I always prioritize short-term containment to buy time. That means disabling user accounts that got hit or locking down admin privileges. You scan for any active sessions and kill them dead. If malware's involved, I deploy tools to quarantine files or processes on the fly. Like, if it's ransomware encrypting stuff, you stop it from hitting more drives by halting shares and services. I use endpoint protection to freeze suspicious binaries, but I make sure I'm not disrupting legit ops. You balance speed with not breaking everything else.

Then there's the credentials side-I change them everywhere, starting with the breached ones. You rotate passwords for services, apps, and even VPNs if that's in play. I go multi-factor on anything I can right away because weak auth is how they sneak back in. Last incident I handled, some dummy clicked a bad link, and creds were phished. I wiped those and enforced a full reset across the board. You also hunt for any backdoors they planted, like rogue SSH keys or hidden users. I script out checks for that; it catches the sneaky ones.

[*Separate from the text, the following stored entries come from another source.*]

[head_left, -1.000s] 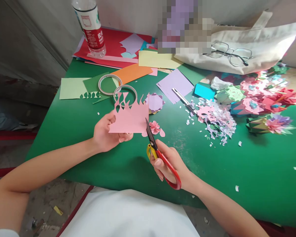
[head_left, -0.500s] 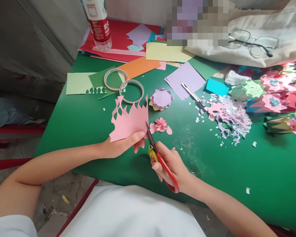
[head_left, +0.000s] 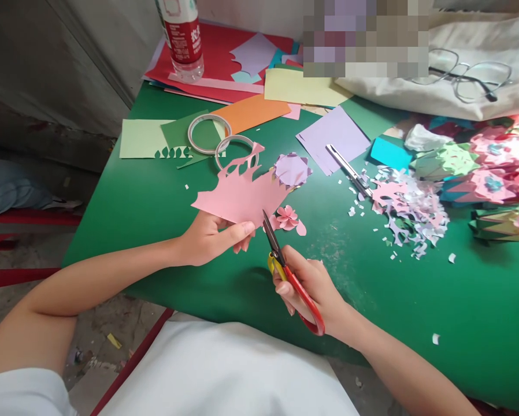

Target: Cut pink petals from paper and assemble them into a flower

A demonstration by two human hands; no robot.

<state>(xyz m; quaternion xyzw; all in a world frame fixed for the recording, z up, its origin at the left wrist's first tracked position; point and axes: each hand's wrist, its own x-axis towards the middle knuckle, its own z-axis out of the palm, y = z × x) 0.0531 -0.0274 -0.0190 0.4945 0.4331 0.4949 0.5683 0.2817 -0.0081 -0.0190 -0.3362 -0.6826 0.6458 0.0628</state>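
Observation:
My left hand (head_left: 218,236) pinches the lower edge of a pink paper (head_left: 242,199), whose upper edge is cut into points and holes. In my right hand (head_left: 314,283) are scissors (head_left: 300,294) with red and yellow handles. Their blades look closed or nearly so, with the tip at the paper's lower right edge. A small pink paper flower (head_left: 287,217) with loose petals lies just right of the blades. Behind the paper's right corner sits a purple layered paper piece (head_left: 292,169).
Two tape rolls (head_left: 210,117) lie behind the paper. A utility knife (head_left: 348,169) rests partly on purple sheets (head_left: 335,136), beside paper scraps (head_left: 409,208). Paper flowers (head_left: 487,150) stand at right. A bottle (head_left: 184,43) is at the back, glasses (head_left: 467,78) on a cloth bag (head_left: 385,89).
The pink paper has turned clockwise in my left hand, its cut edge now leaning right over the purple piece. The scissors stay near its lower right edge. The view has shifted slightly.

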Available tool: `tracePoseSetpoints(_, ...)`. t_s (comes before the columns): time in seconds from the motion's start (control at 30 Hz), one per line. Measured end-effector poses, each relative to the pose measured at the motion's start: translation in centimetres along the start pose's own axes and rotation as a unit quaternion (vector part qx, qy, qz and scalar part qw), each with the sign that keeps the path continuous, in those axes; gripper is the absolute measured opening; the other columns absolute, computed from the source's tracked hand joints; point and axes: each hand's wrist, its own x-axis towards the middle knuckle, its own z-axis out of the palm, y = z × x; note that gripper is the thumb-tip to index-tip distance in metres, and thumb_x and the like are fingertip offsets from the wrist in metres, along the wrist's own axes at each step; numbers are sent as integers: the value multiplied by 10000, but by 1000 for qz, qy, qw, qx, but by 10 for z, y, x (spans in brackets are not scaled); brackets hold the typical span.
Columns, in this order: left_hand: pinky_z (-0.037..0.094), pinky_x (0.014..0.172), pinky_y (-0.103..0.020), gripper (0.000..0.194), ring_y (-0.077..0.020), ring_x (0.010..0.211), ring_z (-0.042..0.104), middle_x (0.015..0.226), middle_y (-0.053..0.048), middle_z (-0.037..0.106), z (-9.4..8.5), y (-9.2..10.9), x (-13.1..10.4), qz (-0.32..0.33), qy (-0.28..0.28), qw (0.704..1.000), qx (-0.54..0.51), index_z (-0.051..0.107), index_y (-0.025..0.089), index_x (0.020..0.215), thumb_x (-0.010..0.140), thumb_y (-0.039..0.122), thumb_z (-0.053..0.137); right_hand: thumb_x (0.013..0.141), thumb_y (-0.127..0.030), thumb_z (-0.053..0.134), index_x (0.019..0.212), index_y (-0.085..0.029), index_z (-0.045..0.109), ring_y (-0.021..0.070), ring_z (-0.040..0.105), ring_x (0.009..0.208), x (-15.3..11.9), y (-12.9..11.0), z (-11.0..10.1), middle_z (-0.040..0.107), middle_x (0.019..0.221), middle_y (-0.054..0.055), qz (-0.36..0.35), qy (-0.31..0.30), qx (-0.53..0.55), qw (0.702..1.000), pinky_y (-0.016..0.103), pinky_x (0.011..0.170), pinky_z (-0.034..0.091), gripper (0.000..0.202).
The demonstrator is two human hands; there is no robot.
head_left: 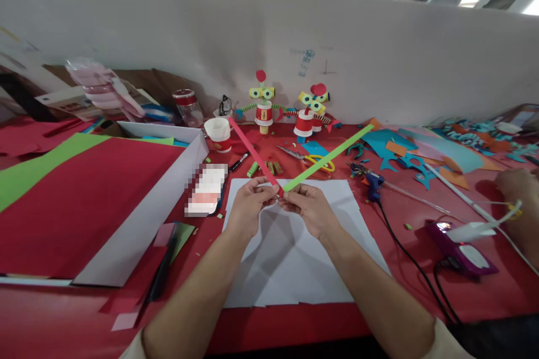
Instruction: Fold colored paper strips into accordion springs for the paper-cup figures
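Above the white paper sheets [295, 258], we are holding both forearms stretched forward and converging, wrists bent inward. Our left hand [255, 202] is pinching the lower end of the red paper strip [255, 156], and our right hand [309, 206] is pinching the green paper strip [330, 157]. The strips are meeting in a V over the sheets' far edge. Beyond the sheets, yellow-handled scissors [322, 164] are lying; to their right, a blue glue gun [374, 184] is resting.
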Motion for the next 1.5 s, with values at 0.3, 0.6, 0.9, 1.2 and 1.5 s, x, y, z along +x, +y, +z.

Network-level stuff is huge here. I block IPs and domains you know are malicious-your IDS or logs will point you there. You update ACLs on routers or switches to drop that traffic. If it's lateral movement, like them hopping machines via SMB, I shut down those ports temporarily. You might even air-gap critical assets if things get ugly. I did that once with our database server; disconnected it entirely until we cleaned house. But you document every move, timestamps and all, so forensics later isn't a nightmare.

Long-term containment kicks in once you've stemmed the bleed. That's when I eradicate the root cause, not just patch the surface. You remove malware thoroughly, maybe rebuild systems from clean images if they're too far gone. I verify with scans and integrity checks before reconnecting. You also harden configs-patch vulnerabilities they exploited, tighten policies. If it's an insider threat, you restrict access based on roles. I always review logs during this to spot patterns, like unusual logins or data exfil.

You coordinate with your team too; I loop in legal if needed, especially for reporting. Containment isn't solo- you brief stakeholders on what's isolated without spilling ops secrets. I set up monitoring ramps to watch for re-entry attempts. Tools like SIEM help here; you tune rules to flag anomalies post-containment.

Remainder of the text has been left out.